TASK DIRECTIONS:
Please set down the whole listing again, precisely.

MATERIAL PROVIDED:
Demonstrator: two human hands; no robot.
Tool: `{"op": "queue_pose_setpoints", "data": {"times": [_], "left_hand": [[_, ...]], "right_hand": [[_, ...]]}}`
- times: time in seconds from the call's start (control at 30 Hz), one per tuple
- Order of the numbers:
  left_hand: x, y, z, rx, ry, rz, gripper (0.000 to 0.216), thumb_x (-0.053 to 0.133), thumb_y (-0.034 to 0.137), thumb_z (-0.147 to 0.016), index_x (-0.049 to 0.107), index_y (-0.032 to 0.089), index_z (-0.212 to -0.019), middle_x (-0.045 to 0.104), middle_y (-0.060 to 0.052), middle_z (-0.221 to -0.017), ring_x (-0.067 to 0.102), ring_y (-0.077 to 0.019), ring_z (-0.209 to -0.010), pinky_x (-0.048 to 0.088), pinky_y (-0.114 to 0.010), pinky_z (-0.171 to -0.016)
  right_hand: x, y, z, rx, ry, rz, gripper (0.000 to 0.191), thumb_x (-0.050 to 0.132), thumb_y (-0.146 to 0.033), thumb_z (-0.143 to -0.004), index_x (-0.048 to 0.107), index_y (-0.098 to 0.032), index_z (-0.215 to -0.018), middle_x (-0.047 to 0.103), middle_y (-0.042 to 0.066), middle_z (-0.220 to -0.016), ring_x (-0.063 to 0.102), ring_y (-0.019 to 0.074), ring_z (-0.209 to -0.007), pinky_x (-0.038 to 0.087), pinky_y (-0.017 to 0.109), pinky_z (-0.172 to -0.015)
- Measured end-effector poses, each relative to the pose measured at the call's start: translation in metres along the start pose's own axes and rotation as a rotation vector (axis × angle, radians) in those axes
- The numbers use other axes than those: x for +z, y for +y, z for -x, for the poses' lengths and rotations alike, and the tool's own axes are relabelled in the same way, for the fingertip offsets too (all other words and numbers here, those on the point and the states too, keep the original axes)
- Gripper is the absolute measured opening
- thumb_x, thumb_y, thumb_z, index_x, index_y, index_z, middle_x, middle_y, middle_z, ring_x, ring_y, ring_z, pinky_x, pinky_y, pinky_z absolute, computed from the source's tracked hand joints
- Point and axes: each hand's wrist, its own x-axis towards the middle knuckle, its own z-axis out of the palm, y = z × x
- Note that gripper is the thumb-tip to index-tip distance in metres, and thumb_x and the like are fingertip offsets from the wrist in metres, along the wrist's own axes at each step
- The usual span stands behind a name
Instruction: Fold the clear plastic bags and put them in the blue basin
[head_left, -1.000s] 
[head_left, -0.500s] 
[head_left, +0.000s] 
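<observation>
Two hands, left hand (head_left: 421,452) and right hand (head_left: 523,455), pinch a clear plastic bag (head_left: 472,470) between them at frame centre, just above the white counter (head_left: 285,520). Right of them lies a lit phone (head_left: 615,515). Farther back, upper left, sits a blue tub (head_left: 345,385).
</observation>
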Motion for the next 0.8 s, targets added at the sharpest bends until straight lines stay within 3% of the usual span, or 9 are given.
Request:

RESPONSE FOR THIS EXERCISE:
Demonstrator: two human hands; no robot.
Tool: `{"op": "queue_pose_setpoints", "data": {"times": [_], "left_hand": [[_, ...]], "right_hand": [[_, ...]]}}`
- times: time in seconds from the call's start (control at 30 Hz), one per tuple
- Order of the numbers:
  left_hand: x, y, z, rx, ry, rz, gripper (0.000 to 0.216), thumb_x (-0.053 to 0.133), thumb_y (-0.034 to 0.137), thumb_z (-0.147 to 0.016), index_x (-0.049 to 0.107), index_y (-0.032 to 0.089), index_z (-0.212 to -0.019), middle_x (-0.045 to 0.104), middle_y (-0.060 to 0.052), middle_z (-0.221 to -0.017), ring_x (-0.067 to 0.102), ring_y (-0.077 to 0.019), ring_z (-0.209 to -0.010), pinky_x (-0.048 to 0.088), pinky_y (-0.114 to 0.010), pinky_z (-0.171 to -0.016)
  right_hand: x, y, z, rx, ry, rz, gripper (0.000 to 0.191), thumb_x (-0.050 to 0.132), thumb_y (-0.146 to 0.033), thumb_z (-0.143 to -0.004), index_x (-0.048 to 0.107), index_y (-0.098 to 0.032), index_z (-0.215 to -0.018), middle_x (-0.047 to 0.103), middle_y (-0.042 to 0.066), middle_z (-0.220 to -0.016), ring_x (-0.063 to 0.102), ring_y (-0.019 to 0.074), ring_z (-0.209 to -0.007), pinky_x (-0.038 to 0.087), pinky_y (-0.017 to 0.109), pinky_z (-0.172 to -0.015)
- Measured end-effector poses, each relative to the pose measured at the call's start: translation in metres along the start pose's own axes and rotation as a rotation vector (axis × angle, radians) in those axes
- The numbers use other axes than those: x for +z, y for +y, z for -x, for the poses' lengths and rotations alike, and the tool's own axes are relabelled in the same way, for the fingertip offsets too (all other words and numbers here, those on the point and the states too, keep the original axes)
- Gripper is the absolute measured opening
- thumb_x, thumb_y, thumb_z, index_x, index_y, index_z, middle_x, middle_y, middle_z, ring_x, ring_y, ring_z, pinky_x, pinky_y, pinky_z absolute, computed from the source's tracked hand joints
- Point and axes: each hand's wrist, its own x-axis towards the middle knuckle, its own z-axis out of the palm, y = z × x
- Note that gripper is the thumb-tip to index-tip distance in metres, and thumb_x and the like are fingertip offsets from the wrist in metres, along the wrist's own axes at each step
- The usual span stands behind a name
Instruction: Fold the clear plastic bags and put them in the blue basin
[head_left, -1.000s] 
[head_left, -0.500s] 
[head_left, +0.000s] 
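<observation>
Two hands, left hand (head_left: 421,452) and right hand (head_left: 523,455), pinch a clear plastic bag (head_left: 472,470) between them at frame centre, just above the white counter (head_left: 285,520). Right of them lies a lit phone (head_left: 615,515). Farther back, upper left, sits a blue tub (head_left: 345,385).
</observation>
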Motion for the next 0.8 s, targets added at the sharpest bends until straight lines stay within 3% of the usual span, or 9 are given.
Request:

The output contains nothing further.